Start of Block

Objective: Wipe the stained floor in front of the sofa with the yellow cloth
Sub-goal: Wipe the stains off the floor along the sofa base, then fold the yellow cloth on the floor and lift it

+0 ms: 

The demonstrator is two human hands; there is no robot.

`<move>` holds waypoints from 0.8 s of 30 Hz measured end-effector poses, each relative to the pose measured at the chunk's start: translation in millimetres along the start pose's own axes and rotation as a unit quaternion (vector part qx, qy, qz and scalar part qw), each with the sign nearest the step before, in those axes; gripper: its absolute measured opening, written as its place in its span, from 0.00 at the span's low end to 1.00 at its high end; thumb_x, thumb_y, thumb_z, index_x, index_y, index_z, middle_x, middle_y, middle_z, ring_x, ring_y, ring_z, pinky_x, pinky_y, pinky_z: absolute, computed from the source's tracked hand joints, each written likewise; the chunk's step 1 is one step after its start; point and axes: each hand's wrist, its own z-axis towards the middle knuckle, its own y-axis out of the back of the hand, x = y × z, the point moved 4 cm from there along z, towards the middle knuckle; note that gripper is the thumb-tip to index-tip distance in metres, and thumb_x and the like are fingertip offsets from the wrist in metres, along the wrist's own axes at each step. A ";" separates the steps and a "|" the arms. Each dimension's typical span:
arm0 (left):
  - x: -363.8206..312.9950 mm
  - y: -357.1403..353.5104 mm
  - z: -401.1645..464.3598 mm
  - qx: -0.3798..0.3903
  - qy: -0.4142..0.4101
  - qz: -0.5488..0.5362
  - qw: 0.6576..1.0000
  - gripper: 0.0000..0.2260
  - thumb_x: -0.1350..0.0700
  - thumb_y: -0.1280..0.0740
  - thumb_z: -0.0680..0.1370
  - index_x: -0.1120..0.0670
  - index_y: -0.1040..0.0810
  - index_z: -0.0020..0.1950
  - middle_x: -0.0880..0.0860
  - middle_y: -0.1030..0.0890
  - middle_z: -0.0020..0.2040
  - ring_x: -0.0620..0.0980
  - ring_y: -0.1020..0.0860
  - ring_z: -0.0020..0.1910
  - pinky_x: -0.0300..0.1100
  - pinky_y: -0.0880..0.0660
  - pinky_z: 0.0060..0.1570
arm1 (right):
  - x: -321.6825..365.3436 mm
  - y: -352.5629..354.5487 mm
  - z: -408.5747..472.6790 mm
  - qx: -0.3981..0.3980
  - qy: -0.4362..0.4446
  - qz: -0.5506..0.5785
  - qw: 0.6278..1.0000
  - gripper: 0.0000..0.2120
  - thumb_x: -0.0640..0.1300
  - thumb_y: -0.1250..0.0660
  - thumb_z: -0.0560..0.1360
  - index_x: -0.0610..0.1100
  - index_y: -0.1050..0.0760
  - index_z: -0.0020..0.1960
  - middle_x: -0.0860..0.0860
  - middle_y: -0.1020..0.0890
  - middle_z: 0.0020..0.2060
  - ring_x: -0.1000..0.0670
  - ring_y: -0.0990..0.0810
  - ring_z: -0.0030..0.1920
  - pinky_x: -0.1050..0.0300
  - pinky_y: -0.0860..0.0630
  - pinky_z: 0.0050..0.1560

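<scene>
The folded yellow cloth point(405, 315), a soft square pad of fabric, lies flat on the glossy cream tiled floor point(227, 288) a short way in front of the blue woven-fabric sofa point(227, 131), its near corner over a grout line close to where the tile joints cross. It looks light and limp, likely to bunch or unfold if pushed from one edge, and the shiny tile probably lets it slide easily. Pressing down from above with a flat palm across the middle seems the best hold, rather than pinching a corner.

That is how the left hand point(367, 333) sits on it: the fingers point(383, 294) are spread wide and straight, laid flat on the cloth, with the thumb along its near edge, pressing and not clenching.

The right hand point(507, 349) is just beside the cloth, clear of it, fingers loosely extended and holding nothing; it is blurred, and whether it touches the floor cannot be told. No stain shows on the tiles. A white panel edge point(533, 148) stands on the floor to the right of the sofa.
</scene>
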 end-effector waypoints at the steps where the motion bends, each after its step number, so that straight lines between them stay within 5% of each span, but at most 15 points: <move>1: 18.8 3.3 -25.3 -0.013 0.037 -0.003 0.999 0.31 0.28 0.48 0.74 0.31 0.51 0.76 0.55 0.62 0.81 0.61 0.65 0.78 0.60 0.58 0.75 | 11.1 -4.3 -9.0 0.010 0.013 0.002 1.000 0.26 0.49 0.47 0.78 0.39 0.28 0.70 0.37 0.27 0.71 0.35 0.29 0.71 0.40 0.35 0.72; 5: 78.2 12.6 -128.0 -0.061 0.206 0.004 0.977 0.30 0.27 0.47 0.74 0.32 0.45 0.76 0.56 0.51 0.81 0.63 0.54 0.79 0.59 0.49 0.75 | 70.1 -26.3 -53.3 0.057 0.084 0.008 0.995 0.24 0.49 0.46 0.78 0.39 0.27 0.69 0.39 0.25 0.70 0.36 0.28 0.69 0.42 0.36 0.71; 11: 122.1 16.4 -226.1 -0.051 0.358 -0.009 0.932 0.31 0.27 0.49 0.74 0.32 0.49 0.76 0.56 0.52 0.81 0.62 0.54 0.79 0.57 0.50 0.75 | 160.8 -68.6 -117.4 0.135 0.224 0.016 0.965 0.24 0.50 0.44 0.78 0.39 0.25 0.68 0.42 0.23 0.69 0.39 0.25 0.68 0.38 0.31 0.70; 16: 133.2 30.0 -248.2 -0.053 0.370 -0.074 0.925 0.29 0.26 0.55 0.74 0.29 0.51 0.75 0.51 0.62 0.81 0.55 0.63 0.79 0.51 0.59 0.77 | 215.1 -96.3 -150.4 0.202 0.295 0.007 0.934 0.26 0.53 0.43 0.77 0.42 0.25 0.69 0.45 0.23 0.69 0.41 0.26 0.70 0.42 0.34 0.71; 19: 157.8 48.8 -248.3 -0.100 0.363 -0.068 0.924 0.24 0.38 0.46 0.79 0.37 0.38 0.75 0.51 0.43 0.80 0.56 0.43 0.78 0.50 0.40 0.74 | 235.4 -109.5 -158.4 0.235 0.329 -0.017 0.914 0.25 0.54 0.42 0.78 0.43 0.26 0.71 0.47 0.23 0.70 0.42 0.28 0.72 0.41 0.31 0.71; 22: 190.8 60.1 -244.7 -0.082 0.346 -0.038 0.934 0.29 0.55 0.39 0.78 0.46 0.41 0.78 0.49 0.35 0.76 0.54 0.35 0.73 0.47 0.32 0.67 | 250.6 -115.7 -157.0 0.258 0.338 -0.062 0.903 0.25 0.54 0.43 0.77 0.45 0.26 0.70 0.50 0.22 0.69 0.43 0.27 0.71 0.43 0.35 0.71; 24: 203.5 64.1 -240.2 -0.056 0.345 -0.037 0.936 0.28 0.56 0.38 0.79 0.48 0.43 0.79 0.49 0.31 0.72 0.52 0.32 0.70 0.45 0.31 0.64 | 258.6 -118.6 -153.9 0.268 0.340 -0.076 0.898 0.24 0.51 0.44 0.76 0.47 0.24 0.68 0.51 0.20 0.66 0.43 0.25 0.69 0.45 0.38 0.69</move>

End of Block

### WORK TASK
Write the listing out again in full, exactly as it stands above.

### WRITTEN SOLUTION
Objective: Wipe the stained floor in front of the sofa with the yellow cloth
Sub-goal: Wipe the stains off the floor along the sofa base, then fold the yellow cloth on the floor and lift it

+0 ms: 

The demonstrator is two human hands; there is no robot.

`<move>` holds waypoints from 0.8 s of 30 Hz measured end-effector poses, each relative to the pose measured at the chunk's start: translation in millimetres along the start pose's own axes and rotation as a unit quaternion (vector part qx, qy, qz and scalar part qw), each with the sign nearest the step before, in those axes; gripper: its absolute measured opening, written as its place in its span, from 0.00 at the span's low end to 1.00 at its high end; thumb_x, thumb_y, thumb_z, index_x, index_y, index_z, middle_x, middle_y, middle_z, ring_x, ring_y, ring_z, pinky_x, pinky_y, pinky_z: absolute, computed from the source's tracked hand joints, each written likewise; the chunk's step 1 is one step after its start; point and axes: each hand's wrist, its own z-axis towards the middle knuckle, its own y-axis out of the back of the hand, x = y × z, the point moved 4 cm from there along z, towards the middle knuckle; note that gripper is the thumb-tip to index-tip distance in metres, and thumb_x and the like are fingertip offsets from the wrist in metres, along the wrist's own axes at each step. A ";" separates the steps and a "|" the arms. Each dimension's typical span:
arm0 (left):
  - x: -363.8206..312.9950 mm
  - y: -357.1403..353.5104 mm
  - z: -401.1645..464.3598 mm
  - qx: -0.3798..0.3903
  - qy: -0.4142..0.4101
  - qz: -0.5488..0.5362
  - qw: 0.6576..1.0000
  - gripper: 0.0000..0.2260
  - thumb_x: -0.1350..0.0700
  - thumb_y: -0.1280..0.0740
  - thumb_z: -0.0680..0.1370
  - index_x: -0.1120..0.0670
  - index_y: -0.1040..0.0810
  - index_z: -0.0020..0.1950
  - middle_x: -0.0880..0.0860
  - middle_y: -0.1030..0.0890
  - middle_z: -0.0020..0.2040
  - ring_x: -0.0620..0.0980
  - ring_y: -0.1020..0.0860
  - ring_z: -0.0020..0.1910
  - pinky_x: -0.0300..0.1100
  - pinky_y: -0.0880..0.0660
  - pinky_z: 0.0060..0.1570
arm1 (right):
  - x: -321.6825..365.3436 mm
  - y: -352.5629..354.5487 mm
  - z: -408.5747..472.6790 mm
  - qx: -0.3981..0.3980
  - qy: -0.4362..0.4446
  - qz: -0.5506..0.5785
  - qw: 0.6278..1.0000
  - gripper: 0.0000..0.2120
  - thumb_x: -0.0640..0.1300
  - thumb_y: -0.1250..0.0660
  - thumb_z: -0.0560..0.1360
  - index_x: -0.0610..0.1100
  - index_y: -0.1050..0.0760
  - index_z: -0.0020..0.1960
  - middle_x: -0.0860..0.0860
  - middle_y: -0.1020..0.0890
  - middle_z: 0.0020..0.2060
  - ring_x: -0.1000..0.0670
  - ring_y: -0.0990..0.0810
  - ring_z: -0.0030..0.1920
  - pinky_x: -0.1050..0.0300
  - pinky_y: -0.0860..0.0630
  - pinky_z: 0.0050..0.1560

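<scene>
The folded yellow cloth point(405, 315), a soft square pad of fabric, lies flat on the glossy cream tiled floor point(227, 288) a short way in front of the blue woven-fabric sofa point(227, 131), its near corner over a grout line close to where the tile joints cross. It looks light and limp, likely to bunch or unfold if pushed from one edge, and the shiny tile probably lets it slide easily. Pressing down from above with a flat palm across the middle seems the best hold, rather than pinching a corner.

That is how the left hand point(367, 333) sits on it: the fingers point(383, 294) are spread wide and straight, laid flat on the cloth, with the thumb along its near edge, pressing and not clenching.

The right hand point(507, 349) is just beside the cloth, clear of it, fingers loosely extended and holding nothing; it is blurred, and whether it touches the floor cannot be told. No stain shows on the tiles. A white panel edge point(533, 148) stands on the floor to the right of the sofa.
</scene>
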 end-effector waypoints at the steps where the motion bends, each after its step number, so that straight lines between them stay within 5% of each span, but at most 15 points: <move>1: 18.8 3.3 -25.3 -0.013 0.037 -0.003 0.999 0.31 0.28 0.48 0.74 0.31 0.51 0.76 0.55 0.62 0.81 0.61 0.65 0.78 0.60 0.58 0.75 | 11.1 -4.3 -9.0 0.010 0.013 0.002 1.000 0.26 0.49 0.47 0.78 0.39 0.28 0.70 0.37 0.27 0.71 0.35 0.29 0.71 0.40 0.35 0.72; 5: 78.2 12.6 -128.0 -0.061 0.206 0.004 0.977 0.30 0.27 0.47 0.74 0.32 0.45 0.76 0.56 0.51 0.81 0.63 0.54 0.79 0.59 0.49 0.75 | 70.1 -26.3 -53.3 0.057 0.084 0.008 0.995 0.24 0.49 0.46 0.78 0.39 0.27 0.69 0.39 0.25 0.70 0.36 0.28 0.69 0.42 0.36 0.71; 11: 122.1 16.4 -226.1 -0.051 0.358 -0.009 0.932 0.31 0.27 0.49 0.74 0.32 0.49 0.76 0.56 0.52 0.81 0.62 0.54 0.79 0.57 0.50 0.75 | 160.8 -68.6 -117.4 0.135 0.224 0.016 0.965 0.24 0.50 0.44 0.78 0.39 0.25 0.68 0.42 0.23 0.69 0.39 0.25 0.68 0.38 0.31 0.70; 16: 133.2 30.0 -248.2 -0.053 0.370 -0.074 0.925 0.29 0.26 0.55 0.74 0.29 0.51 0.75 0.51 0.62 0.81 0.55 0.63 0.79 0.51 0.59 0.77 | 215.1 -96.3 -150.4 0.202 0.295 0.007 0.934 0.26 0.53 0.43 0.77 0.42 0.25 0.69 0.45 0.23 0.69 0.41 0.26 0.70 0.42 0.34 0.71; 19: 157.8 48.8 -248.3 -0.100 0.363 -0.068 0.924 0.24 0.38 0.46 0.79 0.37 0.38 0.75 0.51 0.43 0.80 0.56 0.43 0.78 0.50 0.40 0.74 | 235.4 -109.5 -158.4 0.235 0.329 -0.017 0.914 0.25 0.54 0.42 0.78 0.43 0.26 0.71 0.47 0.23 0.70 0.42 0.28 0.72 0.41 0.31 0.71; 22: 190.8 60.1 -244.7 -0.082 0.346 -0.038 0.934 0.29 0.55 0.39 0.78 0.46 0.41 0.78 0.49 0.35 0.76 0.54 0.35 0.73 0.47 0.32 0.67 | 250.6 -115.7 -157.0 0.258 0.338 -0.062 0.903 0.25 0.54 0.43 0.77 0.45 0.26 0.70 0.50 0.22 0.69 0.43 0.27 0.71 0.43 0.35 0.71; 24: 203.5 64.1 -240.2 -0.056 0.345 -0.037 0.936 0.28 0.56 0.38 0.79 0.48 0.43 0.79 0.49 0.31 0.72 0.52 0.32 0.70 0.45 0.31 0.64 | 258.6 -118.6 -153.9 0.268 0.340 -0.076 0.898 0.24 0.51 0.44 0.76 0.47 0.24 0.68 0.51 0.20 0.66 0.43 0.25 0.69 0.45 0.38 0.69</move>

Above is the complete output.